_GIVEN DATA:_
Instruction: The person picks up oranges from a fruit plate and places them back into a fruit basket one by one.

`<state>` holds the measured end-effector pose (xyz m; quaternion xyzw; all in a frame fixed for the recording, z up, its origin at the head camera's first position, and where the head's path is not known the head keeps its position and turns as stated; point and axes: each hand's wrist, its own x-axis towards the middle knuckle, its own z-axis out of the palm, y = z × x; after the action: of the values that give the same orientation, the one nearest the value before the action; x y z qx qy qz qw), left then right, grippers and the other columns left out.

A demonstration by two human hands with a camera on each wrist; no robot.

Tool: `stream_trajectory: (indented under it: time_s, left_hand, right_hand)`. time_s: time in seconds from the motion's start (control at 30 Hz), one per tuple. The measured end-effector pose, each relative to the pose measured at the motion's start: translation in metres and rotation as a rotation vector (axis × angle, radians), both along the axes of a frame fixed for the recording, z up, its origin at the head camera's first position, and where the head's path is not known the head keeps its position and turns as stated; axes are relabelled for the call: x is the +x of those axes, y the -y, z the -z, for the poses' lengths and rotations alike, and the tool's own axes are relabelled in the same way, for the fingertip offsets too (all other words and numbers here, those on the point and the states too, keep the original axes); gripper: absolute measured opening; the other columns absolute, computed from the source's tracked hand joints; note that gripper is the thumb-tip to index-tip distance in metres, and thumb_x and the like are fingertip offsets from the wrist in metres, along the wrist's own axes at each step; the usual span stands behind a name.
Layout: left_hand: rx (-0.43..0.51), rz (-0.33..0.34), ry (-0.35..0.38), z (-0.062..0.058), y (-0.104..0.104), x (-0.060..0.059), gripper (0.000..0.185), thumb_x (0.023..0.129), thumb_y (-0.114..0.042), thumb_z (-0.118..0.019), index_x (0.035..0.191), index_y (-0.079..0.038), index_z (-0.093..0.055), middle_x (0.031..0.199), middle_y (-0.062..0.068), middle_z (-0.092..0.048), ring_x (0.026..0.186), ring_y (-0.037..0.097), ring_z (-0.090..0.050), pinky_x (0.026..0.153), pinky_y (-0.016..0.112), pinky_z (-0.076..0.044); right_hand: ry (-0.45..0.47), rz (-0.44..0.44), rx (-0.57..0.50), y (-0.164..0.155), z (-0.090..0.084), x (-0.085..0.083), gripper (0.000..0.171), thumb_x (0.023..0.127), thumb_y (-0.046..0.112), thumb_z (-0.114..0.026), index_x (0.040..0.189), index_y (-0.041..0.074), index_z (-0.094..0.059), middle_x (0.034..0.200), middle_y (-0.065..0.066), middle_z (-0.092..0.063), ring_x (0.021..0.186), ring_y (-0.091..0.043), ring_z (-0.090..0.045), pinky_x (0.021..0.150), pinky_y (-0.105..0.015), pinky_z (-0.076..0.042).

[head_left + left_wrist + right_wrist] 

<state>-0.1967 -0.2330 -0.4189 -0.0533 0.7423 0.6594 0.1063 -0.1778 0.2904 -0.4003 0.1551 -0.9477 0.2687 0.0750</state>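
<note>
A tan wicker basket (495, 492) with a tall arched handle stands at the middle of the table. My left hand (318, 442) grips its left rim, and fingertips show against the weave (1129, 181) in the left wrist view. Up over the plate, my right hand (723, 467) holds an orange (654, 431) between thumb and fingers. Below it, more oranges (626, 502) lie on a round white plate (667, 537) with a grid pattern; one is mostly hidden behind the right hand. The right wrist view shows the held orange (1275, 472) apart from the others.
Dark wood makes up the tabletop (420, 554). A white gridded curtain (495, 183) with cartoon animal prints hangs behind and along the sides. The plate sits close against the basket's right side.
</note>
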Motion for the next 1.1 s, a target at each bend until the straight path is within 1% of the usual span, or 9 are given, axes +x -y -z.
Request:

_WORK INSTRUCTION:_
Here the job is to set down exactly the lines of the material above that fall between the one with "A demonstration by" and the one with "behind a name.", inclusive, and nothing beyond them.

_THE ANSWER:_
A demonstration by two human hands with a camera on each wrist; no robot.

Tool: `stream_trajectory: (indented under it: time_s, left_hand, right_hand)`. time_s: time in seconds from the motion's start (control at 30 Hz), one per tuple. The measured end-effector pose, each relative to the pose measured at the motion's start: translation in metres and rotation as a rotation vector (axis × angle, radians), both along the axes of a frame fixed for the recording, z up, its origin at the head camera's first position, and where the head's path is not known the head keeps its position and turns as stated; axes are relabelled for the call: x is the +x of those axes, y the -y, z the -z, for the poses' lengths and rotations alike, and the tool's own axes are relabelled in the same way, for the fingertip offsets too (all other words and numbers here, those on the point and the states too, keep the original axes); gripper: absolute measured opening; the other columns absolute, computed from the source's tracked hand joints; note that gripper is the thumb-tip to index-tip distance in metres, and thumb_x and the like are fingertip offsets from the wrist in metres, along the wrist's own axes at each step; the usual span stands behind a name.

Nothing more remains to be done for this exercise.